Leaked Data on AMD’s Milan-X Epyc CPUs Claims 768MB L3, Reduced Base Clocks


This web page could gain affiliate commissions from the links on this web page. Conditions of use.

AMD Epyc

There’s a new set of leaks all over AMD’s up coming-generation server CPU, codenamed Milan-X. Milan-X takes advantage of the same microarchitecture as AMD’s current Milan, but with one sizeable difference: Up to 768MB of L3, divided involving eight chiplets and 64 cores.

AMD’s plans to staple an added 64MB of L3 cache for every chiplet by using its new V-NAND buildings have been properly-mentioned, but these leaks — if accurate — give us some concept of what form of trade-offs the enterprise is contemplating between TDP, clock velocity, and cache sizing.

There are four sections in total — a 32-core and a 24-core spherical items out — but the major-close and bottom-stop are the most intriguing.
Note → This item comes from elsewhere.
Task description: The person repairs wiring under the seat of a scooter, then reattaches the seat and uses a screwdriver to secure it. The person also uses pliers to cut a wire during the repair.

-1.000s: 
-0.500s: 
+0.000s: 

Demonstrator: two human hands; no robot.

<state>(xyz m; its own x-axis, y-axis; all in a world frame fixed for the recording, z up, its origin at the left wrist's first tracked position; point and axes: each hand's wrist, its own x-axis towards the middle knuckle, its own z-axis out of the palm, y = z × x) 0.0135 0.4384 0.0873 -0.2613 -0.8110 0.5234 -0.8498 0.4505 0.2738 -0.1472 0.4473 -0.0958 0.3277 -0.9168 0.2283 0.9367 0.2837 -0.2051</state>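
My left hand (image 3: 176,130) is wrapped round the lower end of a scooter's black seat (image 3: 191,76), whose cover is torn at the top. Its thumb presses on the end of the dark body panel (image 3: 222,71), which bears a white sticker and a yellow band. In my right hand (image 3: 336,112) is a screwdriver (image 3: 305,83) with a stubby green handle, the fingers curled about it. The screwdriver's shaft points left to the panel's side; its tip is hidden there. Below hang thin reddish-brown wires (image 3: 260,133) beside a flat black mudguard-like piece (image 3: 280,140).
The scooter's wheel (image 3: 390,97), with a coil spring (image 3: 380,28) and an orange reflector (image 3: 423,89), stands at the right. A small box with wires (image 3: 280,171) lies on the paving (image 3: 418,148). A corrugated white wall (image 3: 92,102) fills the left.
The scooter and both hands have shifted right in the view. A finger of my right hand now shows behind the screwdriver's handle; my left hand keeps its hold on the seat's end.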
At the higher conclude, AMD is buying and selling ~10 % foundation clock frequency for an more 512MB of L3. At major of the 16-core mark, the 7373X trades off ~13 p.c frequency, but gives no less than 48MB of L3 cache per main (768MB / 16 cores). If Milan-X makes use of the exact chiplet configurations as Milan, AMD is only lighting up two cores per chiplet for a CPU like this — but the company has does a little something identical in advance of. AMD at present ships an eight-main CPU with 256MB of L3 in full, or 32MB of L3 for every cache. AMD may well be reserving V-Cache for its superior-electrical power products most of AMD’s 16-core chips concentrate on a TDP below 240W.

Somewhere else, AMD has prompt that its V-Cache is worthy of ~15 p.c efficiency, which may possibly seem to imply the company is supplying up most of its gain by investing absent base clock pace. This in all probability isn’t accurate, for a number of good reasons. To start with, foundation clock displays the negligible clock, not always the sustained CPU clock. 2nd, server workloads do not scale according to the exact elements as desktop workloads in all instances.

Desktop workloads are likely to be latency bound as opposed to throughput bound. Certainly, there are server applications that also operate into latency bottlenecks, but AMD’s 64-main CPU involves pretty a great deal of memory bandwidth to feed it. The huge L3 cache on these chips will offset memory bandwidth calls for. If AMD builds a new 64-main Threadripper on a single of these core options — and I see no motive to believe it won’t — we can expect the chip to supply greater efficiency in individual. Assessments of the 3990X against the 3995WX showed that the previous is really memory bandwidth limited. AMD may well also help you save some electric power on fabric if it can keep facts nearby to the CPU more generally, even though this could be workload-dependent.

Slapping a big L3 cache on top rated of a chip doesn’t automatically audio like substantially of an advance, but AMD’s capability to stack the die vertically and the do the job it has finished to retain the cache responsive make this a incredibly appealing chip. No a person has brought a industrial significant-stop CPU products to marketplace with a 3D chip stack like this, even though Intel has its own intensive designs around 3D die stacking by using goods like Foveros and EMIB. With Milan, AMD had to make some energy tradeoffs amongst interconnect and cores, so we’ll see how an more 64MB of L3 cache for every chiplet alterations the energy equation in the subsequent handful of months.

Now Go through:

This site may gain affiliate commissions from the backlinks on this web page. Phrases of use.

Leave a comment

Your email address will not be published.